Update: When will payroll employment exceed the pre-recession peak?

About two years ago I posted a graph with projections of when payroll employment would return to pre-recession levels (see: Sluggish Growth and Payroll Employment from November 2011).

In 2011, I argued we'd continue to see sluggish growth (back in 2011 many analysts were forecasting another US recession - those forecasts were wrong).

  On the graph I posted two lines - one with payroll growth of 125,000 payroll jobs added per month (the pace in 2011), and another line with 200,000 payroll jobs per month.  The following graph is an update with reported payroll growth through July 2013.

The dashed red line is 125,000 payroll jobs added per month. The dashed blue line is 200,000 payroll jobs per month.  Both projections are from November 2011.

Employment Projection Click on graph for larger image.
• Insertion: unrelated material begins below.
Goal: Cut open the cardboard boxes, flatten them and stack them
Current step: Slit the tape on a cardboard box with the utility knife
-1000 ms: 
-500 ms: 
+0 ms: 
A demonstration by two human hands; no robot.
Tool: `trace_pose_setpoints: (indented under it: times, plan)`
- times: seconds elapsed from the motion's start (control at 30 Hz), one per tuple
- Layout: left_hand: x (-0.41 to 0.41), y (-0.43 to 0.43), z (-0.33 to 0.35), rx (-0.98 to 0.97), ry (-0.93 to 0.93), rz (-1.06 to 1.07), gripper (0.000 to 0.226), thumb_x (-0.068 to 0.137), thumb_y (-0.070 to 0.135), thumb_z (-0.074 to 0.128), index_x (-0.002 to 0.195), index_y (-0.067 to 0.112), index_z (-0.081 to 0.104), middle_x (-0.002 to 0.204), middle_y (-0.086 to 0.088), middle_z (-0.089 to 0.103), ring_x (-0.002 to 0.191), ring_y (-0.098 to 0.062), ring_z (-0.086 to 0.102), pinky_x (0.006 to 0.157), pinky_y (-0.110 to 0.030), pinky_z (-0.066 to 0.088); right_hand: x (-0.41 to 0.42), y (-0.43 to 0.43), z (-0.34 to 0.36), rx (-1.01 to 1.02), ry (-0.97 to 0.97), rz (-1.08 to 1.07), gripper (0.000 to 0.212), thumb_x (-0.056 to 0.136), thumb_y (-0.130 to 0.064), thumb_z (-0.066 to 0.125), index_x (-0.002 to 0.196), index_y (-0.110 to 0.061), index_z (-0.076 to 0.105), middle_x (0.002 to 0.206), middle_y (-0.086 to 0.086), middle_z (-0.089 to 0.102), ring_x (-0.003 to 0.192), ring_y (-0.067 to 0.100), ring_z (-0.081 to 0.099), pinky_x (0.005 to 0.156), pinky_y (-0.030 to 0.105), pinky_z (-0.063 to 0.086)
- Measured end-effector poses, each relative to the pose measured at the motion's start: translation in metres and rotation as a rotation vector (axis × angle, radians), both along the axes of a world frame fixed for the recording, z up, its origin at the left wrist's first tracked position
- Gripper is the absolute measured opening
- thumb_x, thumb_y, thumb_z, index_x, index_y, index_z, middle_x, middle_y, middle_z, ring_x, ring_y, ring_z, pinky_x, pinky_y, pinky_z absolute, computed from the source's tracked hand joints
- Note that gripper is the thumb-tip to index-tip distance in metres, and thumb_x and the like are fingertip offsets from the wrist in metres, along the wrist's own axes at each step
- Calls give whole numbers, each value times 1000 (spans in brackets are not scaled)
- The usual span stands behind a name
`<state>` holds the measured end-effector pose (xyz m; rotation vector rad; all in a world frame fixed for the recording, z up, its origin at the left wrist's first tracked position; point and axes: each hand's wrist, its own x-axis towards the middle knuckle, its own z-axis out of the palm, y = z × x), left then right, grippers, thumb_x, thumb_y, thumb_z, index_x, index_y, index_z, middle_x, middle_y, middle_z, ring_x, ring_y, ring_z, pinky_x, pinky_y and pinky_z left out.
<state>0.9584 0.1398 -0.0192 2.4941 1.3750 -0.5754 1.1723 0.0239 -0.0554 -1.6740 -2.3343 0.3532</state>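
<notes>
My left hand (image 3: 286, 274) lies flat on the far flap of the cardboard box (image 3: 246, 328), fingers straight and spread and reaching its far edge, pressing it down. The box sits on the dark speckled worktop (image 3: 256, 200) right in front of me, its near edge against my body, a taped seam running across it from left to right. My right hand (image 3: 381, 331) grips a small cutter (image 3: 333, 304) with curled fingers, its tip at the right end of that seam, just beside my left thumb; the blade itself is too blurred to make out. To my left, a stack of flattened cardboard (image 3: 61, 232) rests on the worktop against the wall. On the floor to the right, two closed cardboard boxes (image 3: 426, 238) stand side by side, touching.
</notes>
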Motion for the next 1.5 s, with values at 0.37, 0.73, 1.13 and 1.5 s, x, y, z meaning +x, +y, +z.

So far the economy has tracked fairly closely to the blue line (200,000 payroll jobs per month).

Right now it appears payrolls will exceed the pre-recession peak in early to mid-2014.  

Currently there are about 2 million fewer payroll jobs than before the recession started, and at the recent pace of job growth it will take another 11 months to reach the previous peak.   Note: I expect another upward adjustment when the annual benchmark revision is released in January, so we will probably reach the previous peak in fewer than 11 months.

Of course this doesn't include population growth and new entrants into the workforce (the workforce has continued to grow).

Note: There are 1.482 million fewer private sector payroll jobs than before the recession started. At the recent pace of private sector job growth - plus a positive benchmark revision in January - we could be back at the pre-recession peak early in 2014.